_Task requirements_
The expected output is the full data, repeated exactly, without pictures.

☆ ☆ ☆ ☆ ☆ ☆ ☆

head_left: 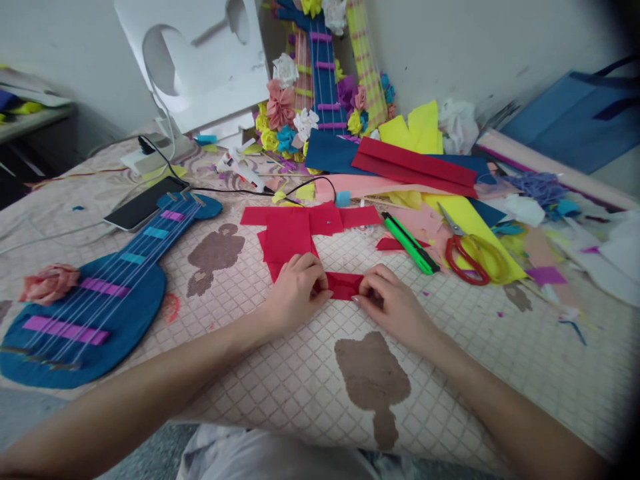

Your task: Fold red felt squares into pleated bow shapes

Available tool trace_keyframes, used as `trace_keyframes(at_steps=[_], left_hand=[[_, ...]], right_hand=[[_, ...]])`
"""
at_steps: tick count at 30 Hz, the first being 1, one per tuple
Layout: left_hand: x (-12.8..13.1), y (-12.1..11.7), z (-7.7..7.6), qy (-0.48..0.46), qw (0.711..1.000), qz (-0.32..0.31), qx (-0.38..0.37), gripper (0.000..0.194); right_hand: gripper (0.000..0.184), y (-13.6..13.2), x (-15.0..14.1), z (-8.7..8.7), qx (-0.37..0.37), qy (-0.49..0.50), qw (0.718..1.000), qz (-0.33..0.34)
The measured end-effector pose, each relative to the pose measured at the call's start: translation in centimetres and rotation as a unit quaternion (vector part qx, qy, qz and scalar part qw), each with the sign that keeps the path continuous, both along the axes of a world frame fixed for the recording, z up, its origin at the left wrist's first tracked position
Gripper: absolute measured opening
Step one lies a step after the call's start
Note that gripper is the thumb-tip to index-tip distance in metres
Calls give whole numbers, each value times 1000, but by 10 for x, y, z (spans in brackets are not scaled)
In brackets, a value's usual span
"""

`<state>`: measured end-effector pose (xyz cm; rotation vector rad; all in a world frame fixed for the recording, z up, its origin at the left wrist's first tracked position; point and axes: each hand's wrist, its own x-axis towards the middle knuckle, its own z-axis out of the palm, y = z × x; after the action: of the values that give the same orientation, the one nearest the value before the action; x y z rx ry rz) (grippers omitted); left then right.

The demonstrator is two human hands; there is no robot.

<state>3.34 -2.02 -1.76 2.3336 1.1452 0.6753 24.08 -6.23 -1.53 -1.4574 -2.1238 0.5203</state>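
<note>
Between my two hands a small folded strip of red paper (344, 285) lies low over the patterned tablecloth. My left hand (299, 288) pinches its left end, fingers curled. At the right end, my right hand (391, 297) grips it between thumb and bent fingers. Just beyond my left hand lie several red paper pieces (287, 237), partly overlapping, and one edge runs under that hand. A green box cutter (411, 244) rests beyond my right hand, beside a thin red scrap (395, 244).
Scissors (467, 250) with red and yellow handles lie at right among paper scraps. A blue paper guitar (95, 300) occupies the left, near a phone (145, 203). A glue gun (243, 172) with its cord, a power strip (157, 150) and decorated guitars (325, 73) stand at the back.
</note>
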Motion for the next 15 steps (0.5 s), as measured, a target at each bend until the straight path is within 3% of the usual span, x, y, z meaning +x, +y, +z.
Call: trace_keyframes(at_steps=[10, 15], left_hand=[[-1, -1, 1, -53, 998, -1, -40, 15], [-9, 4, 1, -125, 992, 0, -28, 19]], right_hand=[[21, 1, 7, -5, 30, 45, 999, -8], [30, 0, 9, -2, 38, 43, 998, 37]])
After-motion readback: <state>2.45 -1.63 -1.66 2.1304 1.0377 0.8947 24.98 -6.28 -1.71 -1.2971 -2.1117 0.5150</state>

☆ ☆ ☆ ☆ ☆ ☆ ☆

_Written answer_
head_left: 

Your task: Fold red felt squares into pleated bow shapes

Available tool trace_keyframes, used as `trace_keyframes(at_steps=[_], left_hand=[[_, ...]], right_hand=[[_, ...]])`
"""
at_steps: tick count at 30 Hz, the first being 1, one per tuple
Layout: left_hand: x (-12.8..13.1), y (-12.1..11.7), z (-7.7..7.6), qy (-0.48..0.46), qw (0.711..1.000), qz (-0.32..0.31), qx (-0.38..0.37), gripper (0.000..0.194); right_hand: gripper (0.000..0.184), y (-13.6..13.2), x (-15.0..14.1), z (-8.7..8.7), qx (-0.37..0.37), qy (-0.49..0.50), qw (0.718..1.000), qz (-0.33..0.34)
The measured end-effector pose, each relative to the pose measured at the call's start: translation in centimetres and rotation as a unit quaternion (vector part qx, qy, qz and scalar part qw), each with the sign that keeps the path continuous, both along the axes of a world frame fixed for the recording, z up, its origin at the left wrist's first tracked position
Gripper: absolute measured opening
Step one lies a step after the call's start
Note that gripper is the thumb-tip to index-tip distance in metres
Calls give whole numbers, each value times 1000, but by 10 for x, y, z (spans in brackets are not scaled)
In brackets, a value's usual span
"""

`<state>`: measured end-effector pose (xyz cm; rotation vector rad; all in a world frame fixed for the recording, z up, its origin at the left wrist's first tracked position; point and axes: each hand's wrist, its own x-axis towards the middle knuckle, its own z-axis out of the palm, y = z × x; after the action: of the values that give the same orientation, the one nearest the value before the action; x y z rx ry rz) (grippers omitted); left then right.

The demonstrator is two human hands; there is no robot.

<state>3.34 -2.02 -1.76 2.3336 1.1452 0.6753 24.08 -6.23 -1.53 -1.4574 -2.1238 0.5203</state>
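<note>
Between my two hands a small folded strip of red paper (344, 285) lies low over the patterned tablecloth. My left hand (299, 288) pinches its left end, fingers curled. At the right end, my right hand (391, 297) grips it between thumb and bent fingers. Just beyond my left hand lie several red paper pieces (287, 237), partly overlapping, and one edge runs under that hand. A green box cutter (411, 244) rests beyond my right hand, beside a thin red scrap (395, 244).
Scissors (467, 250) with red and yellow handles lie at right among paper scraps. A blue paper guitar (95, 300) occupies the left, near a phone (145, 203). A glue gun (243, 172) with its cord, a power strip (157, 150) and decorated guitars (325, 73) stand at the back.
</note>
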Motion for the next 15 steps (0.5 s), as measured, a target at each bend until the straight path is within 3% of the usual span, x, y, z meaning +x, +y, +z.
Call: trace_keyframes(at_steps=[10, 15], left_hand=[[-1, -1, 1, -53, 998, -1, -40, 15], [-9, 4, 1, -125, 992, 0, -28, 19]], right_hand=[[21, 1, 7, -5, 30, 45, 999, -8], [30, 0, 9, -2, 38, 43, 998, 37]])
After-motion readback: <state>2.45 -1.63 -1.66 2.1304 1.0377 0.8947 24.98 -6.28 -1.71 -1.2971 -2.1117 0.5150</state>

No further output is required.